Set out exactly, line by line, the stretch of data below that begins at the line containing "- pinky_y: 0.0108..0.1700" and ends at the line containing "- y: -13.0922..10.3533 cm", with both ends kept.

§ **The data**:
####################

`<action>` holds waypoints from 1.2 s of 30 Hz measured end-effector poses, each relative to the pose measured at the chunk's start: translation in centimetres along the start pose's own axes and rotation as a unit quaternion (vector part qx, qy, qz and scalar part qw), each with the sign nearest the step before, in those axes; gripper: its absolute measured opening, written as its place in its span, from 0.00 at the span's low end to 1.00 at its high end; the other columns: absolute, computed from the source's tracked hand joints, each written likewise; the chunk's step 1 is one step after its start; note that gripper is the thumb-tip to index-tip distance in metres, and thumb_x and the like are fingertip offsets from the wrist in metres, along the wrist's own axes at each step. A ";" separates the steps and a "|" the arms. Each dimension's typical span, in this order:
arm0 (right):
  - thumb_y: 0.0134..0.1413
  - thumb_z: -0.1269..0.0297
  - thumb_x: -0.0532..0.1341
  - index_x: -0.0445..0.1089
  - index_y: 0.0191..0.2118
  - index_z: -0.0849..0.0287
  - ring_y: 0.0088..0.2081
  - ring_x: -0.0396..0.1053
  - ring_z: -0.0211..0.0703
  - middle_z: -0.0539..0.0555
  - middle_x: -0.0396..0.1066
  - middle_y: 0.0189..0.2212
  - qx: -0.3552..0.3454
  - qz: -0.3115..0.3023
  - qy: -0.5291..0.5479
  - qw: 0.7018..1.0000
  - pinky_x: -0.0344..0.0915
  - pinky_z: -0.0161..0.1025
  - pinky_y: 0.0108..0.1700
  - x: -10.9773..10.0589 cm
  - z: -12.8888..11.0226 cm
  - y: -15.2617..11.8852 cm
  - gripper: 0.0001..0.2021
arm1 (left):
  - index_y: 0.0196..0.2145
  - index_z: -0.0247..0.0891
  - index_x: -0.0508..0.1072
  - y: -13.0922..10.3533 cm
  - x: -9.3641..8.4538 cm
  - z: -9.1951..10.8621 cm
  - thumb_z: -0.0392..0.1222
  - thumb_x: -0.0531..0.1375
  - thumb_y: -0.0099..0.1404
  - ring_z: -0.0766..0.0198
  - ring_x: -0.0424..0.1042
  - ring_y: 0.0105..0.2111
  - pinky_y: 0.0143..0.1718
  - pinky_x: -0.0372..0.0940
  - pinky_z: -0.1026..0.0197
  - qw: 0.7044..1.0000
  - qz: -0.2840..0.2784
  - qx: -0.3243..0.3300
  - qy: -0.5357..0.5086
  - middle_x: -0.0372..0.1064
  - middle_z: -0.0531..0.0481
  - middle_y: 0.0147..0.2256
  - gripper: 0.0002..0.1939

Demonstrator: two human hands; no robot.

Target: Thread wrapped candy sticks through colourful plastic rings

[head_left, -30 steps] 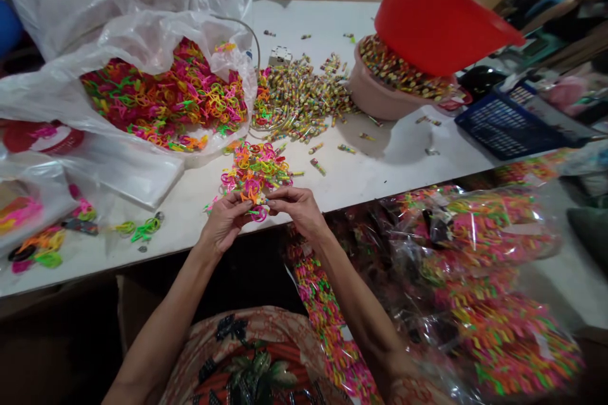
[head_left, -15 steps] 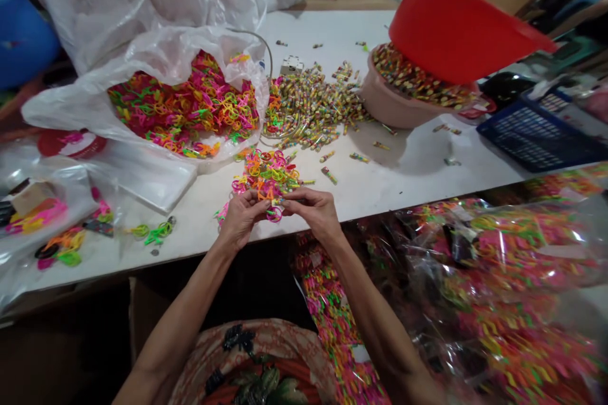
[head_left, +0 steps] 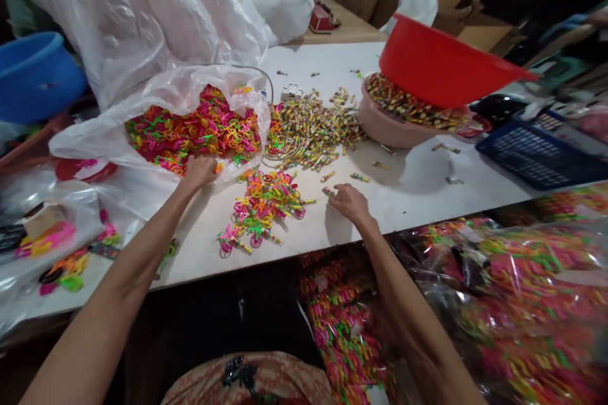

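Observation:
My left hand point(head_left: 202, 172) rests at the front lip of a clear plastic bag point(head_left: 90, 123), against the heap of bright plastic pieces point(head_left: 190, 133) in pink, orange, yellow and green. Its fingertips are hidden, so their grip does not show. Over the white table point(head_left: 304, 247), my right hand point(head_left: 350, 201) pinches the end of a small patterned tube point(head_left: 327, 191). Between the hands lies a pile of coloured pieces joined with tubes point(head_left: 266, 202). Behind it spreads a large heap of loose patterned tubes point(head_left: 313, 130).
A red basin point(head_left: 446, 66) leans over a pink basin point(head_left: 394, 123) full of tubes. To its right stands a blue basket point(head_left: 532, 152). Packed plastic bags point(head_left: 532, 278) fill the lower right. A blue tub point(head_left: 38, 76) is at far left.
My hands were together over the near pile, working on a small piece. Now they are apart: the left has moved to the bag, the right to a loose tube.

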State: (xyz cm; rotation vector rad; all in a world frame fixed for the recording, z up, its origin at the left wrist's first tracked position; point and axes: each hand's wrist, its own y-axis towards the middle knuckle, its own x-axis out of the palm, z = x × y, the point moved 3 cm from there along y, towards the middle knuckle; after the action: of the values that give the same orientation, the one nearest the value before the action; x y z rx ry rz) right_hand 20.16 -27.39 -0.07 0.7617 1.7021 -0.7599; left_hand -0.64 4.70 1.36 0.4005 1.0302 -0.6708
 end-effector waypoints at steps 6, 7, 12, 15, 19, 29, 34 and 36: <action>0.52 0.67 0.58 0.71 0.31 0.61 0.36 0.70 0.45 0.58 0.73 0.33 0.043 0.040 0.112 0.992 0.61 0.38 0.35 1.1 0.5 -0.4 0.06 | 0.32 0.37 0.71 -1.9 -1.0 0.4 0.38 0.56 0.60 0.51 0.68 0.47 0.46 0.61 0.53 0.992 0.090 -0.013 -0.087 0.72 0.40 0.42 0.05; 0.50 0.64 0.59 0.70 0.31 0.61 0.32 0.69 0.42 0.55 0.71 0.29 0.050 0.053 0.199 0.977 0.61 0.37 0.32 1.1 0.3 -0.8 0.06 | 0.35 0.37 0.71 -2.9 -1.0 0.7 0.40 0.55 0.61 0.54 0.70 0.43 0.42 0.64 0.55 0.982 0.097 -0.028 -0.158 0.72 0.41 0.40 0.07; 0.39 0.59 0.65 0.70 0.35 0.60 0.16 0.55 0.31 0.44 0.64 0.19 -0.010 -0.030 0.594 0.804 0.52 0.32 0.20 1.2 -3.5 -4.9 0.15 | 0.31 0.34 0.70 -10.8 2.5 4.9 0.41 0.64 0.51 0.63 0.73 0.27 0.27 0.68 0.63 0.778 -0.121 -0.103 -0.607 0.72 0.48 0.28 0.11; 0.39 0.60 0.66 0.74 0.34 0.62 0.17 0.54 0.29 0.45 0.66 0.19 -0.045 -0.120 0.635 0.762 0.50 0.32 0.20 0.9 -6.8 -8.2 0.14 | 0.29 0.33 0.72 -15.3 4.5 7.4 0.35 0.67 0.47 0.64 0.72 0.25 0.28 0.70 0.61 0.689 -0.194 -0.154 -0.681 0.72 0.49 0.25 0.11; 0.40 0.58 0.67 0.77 0.31 0.62 0.18 0.54 0.29 0.45 0.63 0.18 -0.073 -0.177 0.637 0.746 0.49 0.32 0.21 0.5 -9.2 -10.7 0.13 | 0.31 0.32 0.75 -17.9 5.3 8.9 0.33 0.70 0.44 0.67 0.73 0.25 0.30 0.70 0.65 0.640 -0.178 -0.183 -0.725 0.75 0.49 0.27 0.14; 0.44 0.55 0.66 0.78 0.32 0.61 0.18 0.53 0.29 0.44 0.60 0.16 -0.113 -0.185 0.629 0.747 0.51 0.33 0.23 0.0 -8.3 -11.2 0.14 | 0.32 0.34 0.76 -18.5 5.2 9.0 0.32 0.71 0.44 0.68 0.72 0.24 0.28 0.71 0.64 0.629 -0.178 -0.208 -0.728 0.75 0.52 0.27 0.15; 0.46 0.54 0.66 0.76 0.31 0.62 0.18 0.56 0.30 0.44 0.59 0.15 -0.111 -0.200 0.637 0.736 0.52 0.32 0.23 0.3 -8.0 -11.3 0.14 | 0.31 0.31 0.78 -18.5 5.5 9.3 0.36 0.73 0.43 0.70 0.69 0.22 0.24 0.68 0.67 0.630 -0.207 -0.205 -0.720 0.74 0.50 0.26 0.16; 0.45 0.53 0.67 0.75 0.30 0.62 0.17 0.56 0.30 0.44 0.60 0.15 -0.104 -0.212 0.642 0.729 0.52 0.32 0.22 0.5 -8.0 -11.3 0.14 | 0.31 0.31 0.78 -18.5 5.6 9.3 0.37 0.74 0.41 0.72 0.67 0.21 0.22 0.65 0.69 0.628 -0.205 -0.205 -0.723 0.73 0.51 0.25 0.17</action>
State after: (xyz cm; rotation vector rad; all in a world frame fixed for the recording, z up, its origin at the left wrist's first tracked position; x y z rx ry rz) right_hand 6.57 -27.67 2.53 0.7779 3.2497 -0.2223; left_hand -5.20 -16.31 0.83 -0.7883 -0.3691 -0.8435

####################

§ **Solved exercise**:
  - pinky_y: 0.0108..0.1700
  - x: -10.9773..10.0589 cm
  - z: -12.8888..11.0226 cm
  - y: -15.2617..11.8852 cm
  - gripper: 0.0001..0.2021
arm1 (left):
  - index_y: 0.0196..0.2145
  - index_z: -0.0247..0.0891
  - index_x: -0.0508..0.1072
  - y: -13.0922..10.3533 cm

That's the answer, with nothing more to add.